» **Exercise brief**: Because the listing below is to be kept intact, restate all of it word for word.

|---|

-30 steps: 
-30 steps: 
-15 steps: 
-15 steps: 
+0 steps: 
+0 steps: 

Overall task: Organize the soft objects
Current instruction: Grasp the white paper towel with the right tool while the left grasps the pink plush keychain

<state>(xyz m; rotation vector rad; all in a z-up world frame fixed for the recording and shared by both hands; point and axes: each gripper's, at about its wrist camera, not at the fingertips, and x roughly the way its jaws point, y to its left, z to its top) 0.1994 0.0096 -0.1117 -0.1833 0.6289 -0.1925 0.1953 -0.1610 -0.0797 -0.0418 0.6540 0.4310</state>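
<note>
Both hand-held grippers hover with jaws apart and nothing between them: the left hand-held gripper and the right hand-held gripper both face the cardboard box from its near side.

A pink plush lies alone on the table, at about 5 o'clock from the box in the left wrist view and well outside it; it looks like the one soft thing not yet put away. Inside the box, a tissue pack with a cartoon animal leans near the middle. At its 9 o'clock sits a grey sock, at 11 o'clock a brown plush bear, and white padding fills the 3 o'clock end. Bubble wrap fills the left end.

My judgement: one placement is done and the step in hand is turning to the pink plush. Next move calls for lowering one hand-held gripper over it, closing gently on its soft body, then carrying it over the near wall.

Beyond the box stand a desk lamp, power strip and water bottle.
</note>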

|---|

» **Result of this task**:
-30 steps: 
-30 steps: 
-15 steps: 
-15 steps: 
+0 steps: 
+0 steps: 

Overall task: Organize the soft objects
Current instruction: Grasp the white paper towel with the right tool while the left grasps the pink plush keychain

<state>(xyz m; rotation vector rad; all in a z-up world frame fixed for the recording and shared by both hands; point and axes: each gripper's, at about its wrist camera, not at the fingertips, and x roughly the way its jaws point, y to its left, z to its top) 0.1994 0.0096 -0.1117 -0.1833 0.6289 -0.1925 0.1953 -0.1610 -0.0797 -0.0418 0.6540 0.4310</state>
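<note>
Both hand-held grippers hover with jaws apart and nothing between them: the left hand-held gripper and the right hand-held gripper both face the cardboard box from its near side.

A pink plush lies alone on the table, at about 5 o'clock from the box in the left wrist view and well outside it; it looks like the one soft thing not yet put away. Inside the box, a tissue pack with a cartoon animal leans near the middle. At its 9 o'clock sits a grey sock, at 11 o'clock a brown plush bear, and white padding fills the 3 o'clock end. Bubble wrap fills the left end.

My judgement: one placement is done and the step in hand is turning to the pink plush. Next move calls for lowering one hand-held gripper over it, closing gently on its soft body, then carrying it over the near wall.

Beyond the box stand a desk lamp, power strip and water bottle.
</note>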

Work on this exercise is done.